Amazon CloudFront¶
Introduction¶
Amazon CloudFront is a fast content delivery network (CDN) service that securely delivers data, videos, applications, and APIs to customers globally with low latency and high transfer speeds.
Key Features¶
- Global edge network - 400+ Points of Presence worldwide
- Low latency - Content served from nearest edge location
- Security - DDoS protection, HTTPS, signed URLs
- Integration - Works seamlessly with S3, EC2, ALB, Lambda@Edge
- Real-time metrics - Detailed analytics and logging
- Cost-effective - Pay for what you use, no minimum commitments
When to Use¶
Ideal Use Cases¶
- Static websites - HTML, CSS, JS, images
- Dynamic content - API acceleration
- Video streaming - Live and on-demand
- Software distribution - Large file downloads
- WebSocket support - Real-time applications
- API acceleration - Reduce API latency globally
Signs CloudFront is Right for You¶
- Users distributed globally
- Need to reduce origin load
- Want DDoS protection
- Need to serve HTTPS easily
- Want to reduce latency
- Need to customize content at the edge
Core Concepts¶
Distributions¶
- Web distributions for HTTP/HTTPS
- Configure origins, behaviors, and settings
- Unique domain name (d123.cloudfront.net)
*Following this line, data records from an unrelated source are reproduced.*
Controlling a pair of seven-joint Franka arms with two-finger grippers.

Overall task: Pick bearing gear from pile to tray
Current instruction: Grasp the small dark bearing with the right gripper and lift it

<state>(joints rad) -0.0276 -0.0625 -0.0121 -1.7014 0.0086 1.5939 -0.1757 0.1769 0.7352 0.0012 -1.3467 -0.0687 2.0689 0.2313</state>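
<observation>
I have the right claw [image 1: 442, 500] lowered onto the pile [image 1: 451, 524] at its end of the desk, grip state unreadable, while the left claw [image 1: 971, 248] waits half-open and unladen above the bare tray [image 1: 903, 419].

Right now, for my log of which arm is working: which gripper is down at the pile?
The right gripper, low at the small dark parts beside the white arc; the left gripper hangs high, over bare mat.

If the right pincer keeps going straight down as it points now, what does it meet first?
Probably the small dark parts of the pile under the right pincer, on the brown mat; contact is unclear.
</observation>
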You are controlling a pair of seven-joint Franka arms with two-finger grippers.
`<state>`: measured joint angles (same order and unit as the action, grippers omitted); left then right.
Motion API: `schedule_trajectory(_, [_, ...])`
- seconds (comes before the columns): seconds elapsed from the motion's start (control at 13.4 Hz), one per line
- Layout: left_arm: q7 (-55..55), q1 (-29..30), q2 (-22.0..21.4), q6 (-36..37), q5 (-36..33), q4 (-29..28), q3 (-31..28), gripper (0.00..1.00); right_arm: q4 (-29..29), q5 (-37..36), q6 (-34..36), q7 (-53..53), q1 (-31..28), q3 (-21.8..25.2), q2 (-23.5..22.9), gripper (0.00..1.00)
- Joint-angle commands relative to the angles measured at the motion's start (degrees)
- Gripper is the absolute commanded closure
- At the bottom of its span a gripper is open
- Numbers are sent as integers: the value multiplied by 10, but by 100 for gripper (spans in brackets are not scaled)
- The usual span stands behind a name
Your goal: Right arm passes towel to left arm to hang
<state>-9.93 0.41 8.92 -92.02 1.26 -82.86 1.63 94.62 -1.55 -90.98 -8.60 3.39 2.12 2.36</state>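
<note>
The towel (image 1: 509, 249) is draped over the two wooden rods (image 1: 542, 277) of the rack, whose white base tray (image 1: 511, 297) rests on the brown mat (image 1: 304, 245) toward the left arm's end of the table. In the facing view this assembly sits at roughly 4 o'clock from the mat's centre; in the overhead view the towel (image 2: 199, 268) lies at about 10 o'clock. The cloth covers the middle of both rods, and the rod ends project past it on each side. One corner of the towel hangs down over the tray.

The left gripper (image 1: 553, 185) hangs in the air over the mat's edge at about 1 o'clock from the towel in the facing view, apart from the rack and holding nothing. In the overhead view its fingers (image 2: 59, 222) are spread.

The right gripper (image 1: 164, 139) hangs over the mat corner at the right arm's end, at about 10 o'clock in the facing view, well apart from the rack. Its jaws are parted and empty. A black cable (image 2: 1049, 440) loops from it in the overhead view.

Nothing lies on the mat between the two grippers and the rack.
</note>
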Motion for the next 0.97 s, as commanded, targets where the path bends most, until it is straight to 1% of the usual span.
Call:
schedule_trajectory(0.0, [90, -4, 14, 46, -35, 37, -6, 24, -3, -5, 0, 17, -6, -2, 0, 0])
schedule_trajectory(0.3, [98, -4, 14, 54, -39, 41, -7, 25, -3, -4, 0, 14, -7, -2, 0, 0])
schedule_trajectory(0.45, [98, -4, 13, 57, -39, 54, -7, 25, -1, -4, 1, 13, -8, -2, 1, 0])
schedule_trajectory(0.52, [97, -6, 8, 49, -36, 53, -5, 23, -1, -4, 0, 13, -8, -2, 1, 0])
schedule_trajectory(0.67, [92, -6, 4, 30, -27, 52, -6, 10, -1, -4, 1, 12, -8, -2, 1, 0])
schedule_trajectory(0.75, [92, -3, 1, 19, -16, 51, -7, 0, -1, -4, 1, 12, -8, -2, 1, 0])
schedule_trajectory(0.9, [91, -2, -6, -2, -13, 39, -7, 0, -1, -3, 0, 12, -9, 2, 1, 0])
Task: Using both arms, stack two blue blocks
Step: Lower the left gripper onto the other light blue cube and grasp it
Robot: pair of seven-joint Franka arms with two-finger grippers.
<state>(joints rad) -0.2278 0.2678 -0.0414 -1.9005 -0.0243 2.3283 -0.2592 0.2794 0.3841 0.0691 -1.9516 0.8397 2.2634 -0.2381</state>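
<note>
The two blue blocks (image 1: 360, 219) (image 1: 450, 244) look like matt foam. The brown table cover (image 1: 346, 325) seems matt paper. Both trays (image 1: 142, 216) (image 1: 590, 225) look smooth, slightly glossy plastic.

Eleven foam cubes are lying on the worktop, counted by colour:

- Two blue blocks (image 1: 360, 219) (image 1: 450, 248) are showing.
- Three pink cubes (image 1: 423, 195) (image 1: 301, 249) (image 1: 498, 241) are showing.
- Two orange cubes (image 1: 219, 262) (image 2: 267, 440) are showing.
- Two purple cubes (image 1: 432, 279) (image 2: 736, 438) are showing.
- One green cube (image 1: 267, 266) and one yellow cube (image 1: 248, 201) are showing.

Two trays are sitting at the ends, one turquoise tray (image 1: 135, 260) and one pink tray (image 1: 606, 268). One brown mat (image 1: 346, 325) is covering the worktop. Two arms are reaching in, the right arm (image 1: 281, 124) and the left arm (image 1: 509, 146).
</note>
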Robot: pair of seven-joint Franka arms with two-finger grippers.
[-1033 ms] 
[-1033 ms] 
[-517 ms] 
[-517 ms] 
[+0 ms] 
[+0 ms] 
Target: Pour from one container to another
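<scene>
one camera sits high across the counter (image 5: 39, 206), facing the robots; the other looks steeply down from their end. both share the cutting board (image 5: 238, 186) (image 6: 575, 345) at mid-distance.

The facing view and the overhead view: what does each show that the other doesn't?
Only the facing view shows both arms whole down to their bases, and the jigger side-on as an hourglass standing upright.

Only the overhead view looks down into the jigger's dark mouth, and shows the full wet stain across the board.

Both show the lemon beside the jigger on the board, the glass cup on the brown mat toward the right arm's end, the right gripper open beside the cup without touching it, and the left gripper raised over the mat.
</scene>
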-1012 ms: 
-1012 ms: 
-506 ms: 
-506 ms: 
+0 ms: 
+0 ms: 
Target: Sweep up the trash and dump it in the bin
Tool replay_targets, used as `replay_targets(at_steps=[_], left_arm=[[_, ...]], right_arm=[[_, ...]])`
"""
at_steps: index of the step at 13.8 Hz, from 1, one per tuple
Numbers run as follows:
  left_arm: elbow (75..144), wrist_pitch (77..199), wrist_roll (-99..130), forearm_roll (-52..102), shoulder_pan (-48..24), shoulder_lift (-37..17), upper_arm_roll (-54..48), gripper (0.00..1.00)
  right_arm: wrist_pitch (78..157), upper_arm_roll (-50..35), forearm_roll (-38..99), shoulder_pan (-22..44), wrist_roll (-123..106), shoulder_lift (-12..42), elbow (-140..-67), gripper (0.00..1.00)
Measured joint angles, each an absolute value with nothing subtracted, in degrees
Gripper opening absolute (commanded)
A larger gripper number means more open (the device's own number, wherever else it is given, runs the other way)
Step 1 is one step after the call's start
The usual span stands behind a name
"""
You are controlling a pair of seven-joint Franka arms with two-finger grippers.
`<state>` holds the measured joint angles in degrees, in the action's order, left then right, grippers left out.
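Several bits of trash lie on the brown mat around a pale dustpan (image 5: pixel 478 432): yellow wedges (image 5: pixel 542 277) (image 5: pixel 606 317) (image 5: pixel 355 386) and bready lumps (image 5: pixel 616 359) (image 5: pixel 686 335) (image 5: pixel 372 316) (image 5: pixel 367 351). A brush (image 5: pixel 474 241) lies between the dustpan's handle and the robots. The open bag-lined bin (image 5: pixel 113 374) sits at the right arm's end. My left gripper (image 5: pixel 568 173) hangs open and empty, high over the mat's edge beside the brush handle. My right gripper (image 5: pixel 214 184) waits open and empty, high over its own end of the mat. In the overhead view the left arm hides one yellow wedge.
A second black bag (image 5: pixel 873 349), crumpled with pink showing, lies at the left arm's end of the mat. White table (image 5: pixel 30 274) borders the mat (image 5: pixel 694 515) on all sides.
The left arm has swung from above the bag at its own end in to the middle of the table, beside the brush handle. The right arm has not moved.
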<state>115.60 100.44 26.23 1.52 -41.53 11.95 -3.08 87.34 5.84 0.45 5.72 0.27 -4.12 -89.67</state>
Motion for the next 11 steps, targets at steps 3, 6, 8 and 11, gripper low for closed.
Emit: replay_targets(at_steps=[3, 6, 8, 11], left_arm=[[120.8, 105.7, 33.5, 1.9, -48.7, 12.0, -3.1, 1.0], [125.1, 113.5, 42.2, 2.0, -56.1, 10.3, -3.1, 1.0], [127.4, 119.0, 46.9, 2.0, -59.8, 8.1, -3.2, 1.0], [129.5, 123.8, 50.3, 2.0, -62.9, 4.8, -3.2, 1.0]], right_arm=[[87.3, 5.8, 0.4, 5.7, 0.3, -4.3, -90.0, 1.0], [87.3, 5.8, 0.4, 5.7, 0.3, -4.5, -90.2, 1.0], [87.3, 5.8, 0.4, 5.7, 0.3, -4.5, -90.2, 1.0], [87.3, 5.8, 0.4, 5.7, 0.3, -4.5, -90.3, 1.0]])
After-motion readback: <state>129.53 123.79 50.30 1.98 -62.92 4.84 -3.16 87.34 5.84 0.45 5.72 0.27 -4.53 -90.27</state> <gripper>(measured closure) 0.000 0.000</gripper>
- Can use custom domain with SSL certificate
Origins¶
| Origin Type | Description |
|---|---|
| S3 Bucket | Static content |
| S3 Static Website | Website hosting |
| ALB/ELB | Dynamic applications |
| EC2 | Custom web servers |
| API Gateway | APIs |
| Custom Origin | Any HTTP server |
Behaviors¶
- Path pattern matching (/images/, /api/)
- Origin selection per path
- Cache settings per behavior
- Protocol and HTTP method settings
Edge Locations vs Regional Edge Caches¶
- Edge Locations - Serve content to users
- Regional Edge Caches - Intermediate layer, larger capacity
What to Be Careful About¶
Caching¶
- Cache invalidation - Takes time, costs $0.005 per path
- TTL settings - Balance freshness vs cache efficiency
- Query strings - May bypass cache if not configured
- Cookies - Can reduce cache hit ratio
- Versioned URLs - Better than invalidation (e.g., /file.v2.js)
Cost Management¶
- Data transfer - Main cost driver
- Invalidation requests - First 1,000/month free
- Price class - Use regional price classes to reduce costs
- Origin shield - Additional layer, additional cost
Security¶
- S3 bucket access - Use Origin Access Control (OAC)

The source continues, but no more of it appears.